CDT is most appropriate for: (a) submassive PE with high-risk features (severe RV dysfunction, rising biomarkers, clinical deterioration, sPESI >1) where systemic thrombolysis bleeding risk is judged unacceptable; (b) massive PE with absolute or relative contraindication to systemic thrombolysis (recent surgery, recent non-haemorrhagic stroke, bleeding diathesis, age >75 with high bleeding risk); (c) failure of anticoagulation (clinical deterioration despite therapeutic heparin). It is NOT appropriate when the patient is in cardiac arrest (no time — give systemic bolus alteplase) or when no interventional radiology/catheter lab is available within the necessary timeframe. [1]

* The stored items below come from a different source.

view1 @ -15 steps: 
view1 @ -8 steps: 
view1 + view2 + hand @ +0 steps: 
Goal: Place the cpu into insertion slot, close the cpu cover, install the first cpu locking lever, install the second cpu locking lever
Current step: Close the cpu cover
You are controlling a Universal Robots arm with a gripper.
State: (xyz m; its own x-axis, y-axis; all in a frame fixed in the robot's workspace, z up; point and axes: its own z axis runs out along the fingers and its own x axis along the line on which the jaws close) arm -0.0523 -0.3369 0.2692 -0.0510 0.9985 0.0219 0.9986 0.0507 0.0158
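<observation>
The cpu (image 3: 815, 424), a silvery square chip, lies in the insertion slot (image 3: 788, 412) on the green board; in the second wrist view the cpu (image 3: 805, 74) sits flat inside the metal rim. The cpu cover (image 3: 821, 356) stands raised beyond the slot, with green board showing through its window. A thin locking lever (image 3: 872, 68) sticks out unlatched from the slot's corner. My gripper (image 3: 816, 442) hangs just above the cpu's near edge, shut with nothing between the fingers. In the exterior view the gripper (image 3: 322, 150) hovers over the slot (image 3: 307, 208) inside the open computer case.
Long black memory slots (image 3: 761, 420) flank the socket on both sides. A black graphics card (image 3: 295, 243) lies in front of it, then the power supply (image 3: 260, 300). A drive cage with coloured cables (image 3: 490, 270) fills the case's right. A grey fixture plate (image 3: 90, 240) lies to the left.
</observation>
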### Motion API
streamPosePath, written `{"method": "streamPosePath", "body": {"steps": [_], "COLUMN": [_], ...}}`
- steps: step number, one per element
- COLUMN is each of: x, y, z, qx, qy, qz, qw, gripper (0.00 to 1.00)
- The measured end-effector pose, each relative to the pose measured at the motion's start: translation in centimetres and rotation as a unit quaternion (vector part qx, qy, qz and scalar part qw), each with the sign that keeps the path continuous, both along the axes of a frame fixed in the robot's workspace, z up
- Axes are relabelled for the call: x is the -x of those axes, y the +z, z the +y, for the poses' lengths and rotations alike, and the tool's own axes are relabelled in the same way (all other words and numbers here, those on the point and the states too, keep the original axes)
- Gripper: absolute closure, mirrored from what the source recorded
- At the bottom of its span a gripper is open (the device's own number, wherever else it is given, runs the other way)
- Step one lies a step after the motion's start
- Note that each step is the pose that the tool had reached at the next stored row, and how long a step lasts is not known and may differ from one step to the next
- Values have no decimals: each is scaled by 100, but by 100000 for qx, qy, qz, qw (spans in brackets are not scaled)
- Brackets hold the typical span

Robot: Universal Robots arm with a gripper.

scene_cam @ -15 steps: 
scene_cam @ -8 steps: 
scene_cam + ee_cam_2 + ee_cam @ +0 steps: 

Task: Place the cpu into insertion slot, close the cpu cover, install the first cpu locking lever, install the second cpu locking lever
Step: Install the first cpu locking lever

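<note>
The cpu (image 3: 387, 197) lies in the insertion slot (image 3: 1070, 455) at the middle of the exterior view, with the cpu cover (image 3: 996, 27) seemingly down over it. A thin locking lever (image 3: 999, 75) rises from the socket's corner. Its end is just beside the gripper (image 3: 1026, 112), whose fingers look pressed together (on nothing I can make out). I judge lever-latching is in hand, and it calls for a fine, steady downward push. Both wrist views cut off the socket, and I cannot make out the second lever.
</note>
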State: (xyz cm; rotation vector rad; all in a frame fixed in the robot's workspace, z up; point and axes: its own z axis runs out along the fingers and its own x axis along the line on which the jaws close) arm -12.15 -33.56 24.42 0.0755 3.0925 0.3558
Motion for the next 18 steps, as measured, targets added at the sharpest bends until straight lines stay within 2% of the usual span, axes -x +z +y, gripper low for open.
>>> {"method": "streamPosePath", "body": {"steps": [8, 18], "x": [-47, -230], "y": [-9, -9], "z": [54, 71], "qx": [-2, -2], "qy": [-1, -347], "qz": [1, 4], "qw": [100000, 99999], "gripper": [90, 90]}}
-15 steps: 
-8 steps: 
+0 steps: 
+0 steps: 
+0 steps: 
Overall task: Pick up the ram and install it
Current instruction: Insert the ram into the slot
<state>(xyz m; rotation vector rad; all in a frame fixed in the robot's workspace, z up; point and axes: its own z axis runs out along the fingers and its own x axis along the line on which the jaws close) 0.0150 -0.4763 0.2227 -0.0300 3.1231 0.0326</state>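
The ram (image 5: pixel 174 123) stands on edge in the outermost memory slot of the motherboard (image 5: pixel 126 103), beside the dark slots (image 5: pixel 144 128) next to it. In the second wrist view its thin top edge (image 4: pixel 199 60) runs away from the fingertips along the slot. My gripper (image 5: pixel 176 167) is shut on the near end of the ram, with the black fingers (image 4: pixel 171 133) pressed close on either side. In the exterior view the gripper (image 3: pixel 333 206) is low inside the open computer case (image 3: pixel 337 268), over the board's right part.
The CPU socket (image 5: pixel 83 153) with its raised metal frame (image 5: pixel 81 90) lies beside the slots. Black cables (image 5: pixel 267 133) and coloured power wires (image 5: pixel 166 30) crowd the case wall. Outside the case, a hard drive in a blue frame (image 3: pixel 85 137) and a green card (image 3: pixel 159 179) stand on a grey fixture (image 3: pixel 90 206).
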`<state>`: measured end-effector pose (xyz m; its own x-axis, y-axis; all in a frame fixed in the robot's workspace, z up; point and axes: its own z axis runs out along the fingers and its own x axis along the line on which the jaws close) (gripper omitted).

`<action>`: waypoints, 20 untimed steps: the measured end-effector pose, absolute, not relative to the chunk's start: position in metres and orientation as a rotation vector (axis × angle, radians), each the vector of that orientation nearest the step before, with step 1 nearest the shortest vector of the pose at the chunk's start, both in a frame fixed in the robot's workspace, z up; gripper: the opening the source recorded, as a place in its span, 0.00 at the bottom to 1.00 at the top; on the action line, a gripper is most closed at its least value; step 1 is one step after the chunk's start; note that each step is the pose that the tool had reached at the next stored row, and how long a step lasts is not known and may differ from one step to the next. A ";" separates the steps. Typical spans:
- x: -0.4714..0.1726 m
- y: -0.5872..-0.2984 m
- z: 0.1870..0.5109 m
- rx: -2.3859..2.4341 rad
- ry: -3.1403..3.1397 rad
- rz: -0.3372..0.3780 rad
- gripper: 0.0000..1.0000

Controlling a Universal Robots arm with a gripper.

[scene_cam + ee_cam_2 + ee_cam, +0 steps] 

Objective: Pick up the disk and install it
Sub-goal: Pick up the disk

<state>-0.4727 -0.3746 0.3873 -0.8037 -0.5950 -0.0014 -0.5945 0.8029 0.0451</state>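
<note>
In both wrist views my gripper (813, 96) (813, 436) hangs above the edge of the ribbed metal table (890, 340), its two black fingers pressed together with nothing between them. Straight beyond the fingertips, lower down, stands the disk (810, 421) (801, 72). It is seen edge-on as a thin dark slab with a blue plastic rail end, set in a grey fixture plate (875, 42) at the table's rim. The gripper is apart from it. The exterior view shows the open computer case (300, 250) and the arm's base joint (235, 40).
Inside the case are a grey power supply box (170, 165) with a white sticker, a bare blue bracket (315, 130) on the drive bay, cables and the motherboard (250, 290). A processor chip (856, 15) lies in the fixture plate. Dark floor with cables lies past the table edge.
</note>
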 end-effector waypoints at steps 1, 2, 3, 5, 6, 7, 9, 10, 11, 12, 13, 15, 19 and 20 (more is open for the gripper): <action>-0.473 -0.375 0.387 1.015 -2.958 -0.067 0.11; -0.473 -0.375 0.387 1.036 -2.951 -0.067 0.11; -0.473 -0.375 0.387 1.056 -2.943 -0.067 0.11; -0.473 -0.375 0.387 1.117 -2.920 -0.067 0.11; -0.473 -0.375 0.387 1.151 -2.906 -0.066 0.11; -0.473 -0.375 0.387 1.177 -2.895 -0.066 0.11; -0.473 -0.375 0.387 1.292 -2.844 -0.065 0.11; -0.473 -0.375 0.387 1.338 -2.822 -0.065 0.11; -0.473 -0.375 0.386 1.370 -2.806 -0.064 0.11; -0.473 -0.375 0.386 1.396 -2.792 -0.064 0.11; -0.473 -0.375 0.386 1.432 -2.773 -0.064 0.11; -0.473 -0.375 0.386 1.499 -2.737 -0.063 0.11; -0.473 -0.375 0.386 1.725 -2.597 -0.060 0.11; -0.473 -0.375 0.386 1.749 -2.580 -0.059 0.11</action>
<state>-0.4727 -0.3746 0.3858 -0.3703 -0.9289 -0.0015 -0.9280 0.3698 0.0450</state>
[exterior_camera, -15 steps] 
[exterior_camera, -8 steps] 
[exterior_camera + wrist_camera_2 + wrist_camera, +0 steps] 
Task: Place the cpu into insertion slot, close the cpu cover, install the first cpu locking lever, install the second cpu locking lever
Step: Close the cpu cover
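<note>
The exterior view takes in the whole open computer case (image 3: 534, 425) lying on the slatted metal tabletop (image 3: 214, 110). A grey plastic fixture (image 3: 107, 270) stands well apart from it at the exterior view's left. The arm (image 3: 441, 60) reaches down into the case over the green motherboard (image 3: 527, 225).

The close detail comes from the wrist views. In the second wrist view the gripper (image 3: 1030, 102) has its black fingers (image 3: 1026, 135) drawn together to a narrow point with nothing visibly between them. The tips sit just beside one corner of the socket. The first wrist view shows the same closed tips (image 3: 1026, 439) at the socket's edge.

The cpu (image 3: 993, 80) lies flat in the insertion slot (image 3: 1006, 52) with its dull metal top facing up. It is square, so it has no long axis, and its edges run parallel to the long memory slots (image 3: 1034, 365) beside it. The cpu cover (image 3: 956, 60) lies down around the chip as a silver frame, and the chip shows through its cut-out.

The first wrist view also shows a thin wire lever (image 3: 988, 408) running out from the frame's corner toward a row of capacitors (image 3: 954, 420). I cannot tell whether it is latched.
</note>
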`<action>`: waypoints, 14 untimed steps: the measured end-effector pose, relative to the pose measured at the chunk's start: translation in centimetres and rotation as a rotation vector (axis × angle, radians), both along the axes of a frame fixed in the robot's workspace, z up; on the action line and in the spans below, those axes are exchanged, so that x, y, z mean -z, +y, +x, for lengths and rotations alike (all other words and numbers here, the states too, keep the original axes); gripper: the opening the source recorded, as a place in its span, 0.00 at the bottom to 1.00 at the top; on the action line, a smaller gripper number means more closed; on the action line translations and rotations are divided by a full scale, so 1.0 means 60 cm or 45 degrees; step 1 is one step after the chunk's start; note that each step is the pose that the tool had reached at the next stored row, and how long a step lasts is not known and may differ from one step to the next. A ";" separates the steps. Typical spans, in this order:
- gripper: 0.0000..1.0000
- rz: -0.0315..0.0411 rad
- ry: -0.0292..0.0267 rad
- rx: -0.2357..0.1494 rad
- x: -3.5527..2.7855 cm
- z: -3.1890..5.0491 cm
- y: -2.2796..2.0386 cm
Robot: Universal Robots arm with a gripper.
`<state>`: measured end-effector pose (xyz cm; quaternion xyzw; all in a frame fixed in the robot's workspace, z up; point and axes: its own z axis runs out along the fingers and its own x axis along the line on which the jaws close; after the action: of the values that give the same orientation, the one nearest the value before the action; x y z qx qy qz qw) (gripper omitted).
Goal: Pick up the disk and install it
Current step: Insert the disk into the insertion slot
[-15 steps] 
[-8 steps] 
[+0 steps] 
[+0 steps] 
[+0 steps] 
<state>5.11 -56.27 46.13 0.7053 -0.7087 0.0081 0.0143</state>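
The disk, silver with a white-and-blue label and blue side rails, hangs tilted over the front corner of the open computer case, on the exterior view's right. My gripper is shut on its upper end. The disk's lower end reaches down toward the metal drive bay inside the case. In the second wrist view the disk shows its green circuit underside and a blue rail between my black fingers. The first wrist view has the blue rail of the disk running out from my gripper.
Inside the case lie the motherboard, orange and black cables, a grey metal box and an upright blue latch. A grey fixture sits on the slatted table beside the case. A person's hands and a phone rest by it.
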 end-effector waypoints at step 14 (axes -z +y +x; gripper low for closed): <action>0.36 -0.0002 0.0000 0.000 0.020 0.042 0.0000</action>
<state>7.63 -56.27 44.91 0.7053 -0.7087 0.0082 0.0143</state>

Surgical embolectomy — indications and technique
Surgical pulmonary embolectomy has undergone a renaissance with the rise of the Pulmonary Embolism Response Team (PERT) model and multidisciplinary PE pathways. Once considered a treatment of last resort, it is now first-line reperfusion for massive PE when thrombolysis is absolutely contraindicated OR has failed, and in selected submassive PE (e.g. clot-in-transit with a PFO, paradoxical embolism). [1]
Indications
- Massive (high-risk) PE with absolute contraindication to thrombolysis: recent intracranial surgery, recent haemorrhagic stroke, active life-threatening bleeding, intracranial neoplasm/vascular malformation, recent major surgery (<3 weeks), recent trauma.
- Failed thrombolysis (persistent shock/clot after systemic alteplase) — note: repeat systemic lysis is not recommended due to cumulative bleeding risk.
- Clot-in-transit / right-heart thrombus with a PFO (risk of paradoxical embolism and stroke) — some centres favour embolectomy to remove both the clot and close the PFO.
- Cardiac arrest from PE where ECMO is being considered (embolectomy on ECMO).
- Centres without catheter-lab capability but with on-site cardiac surgery. [1]
Technique
- Median sternotomy under general anaesthesia, with full systemic heparinisation.
- Cardiopulmonary bypass (CPB) with bicaval cannulation; mild hypothermia. Aortic cross-clamping and cardioplegic arrest are usually NOT required if the heart is beating on CPB (allows the RV to be opened empty without air embolism concerns), though some surgeons use a brief arrest.
- Pulmonary arteriotomy — a longitudinal incision in the main PA, extended into the right (and if needed left) PA. The clot is extracted using forceps, suction, and Fogarty catheters, with pulmonary veins vented to allow back-bleeding to flush distal clots.
- Closure of the PA, weaning from CPB, haemostasis, and closure.
- PFO closure (if present) — to prevent paradoxical embolism and future right-to-left shunting. [1]
Outcomes
Modern surgical embolectomy in high-volume centres carries in-hospital mortality of ~6-12% (far lower than historical series of 20-30%), with low rates of recurrent PE and intracranial bleeding. Outcomes are best when surgery is performed EARLY (before irreversible RV infarction and multi-organ failure). This is why the PERT model — rapid activation of a multidisciplinary team — improves outcomes: it brings the right reperfusion strategy (systemic lysis, CDT, embolectomy, or ECMO) to the right patient quickly. [1]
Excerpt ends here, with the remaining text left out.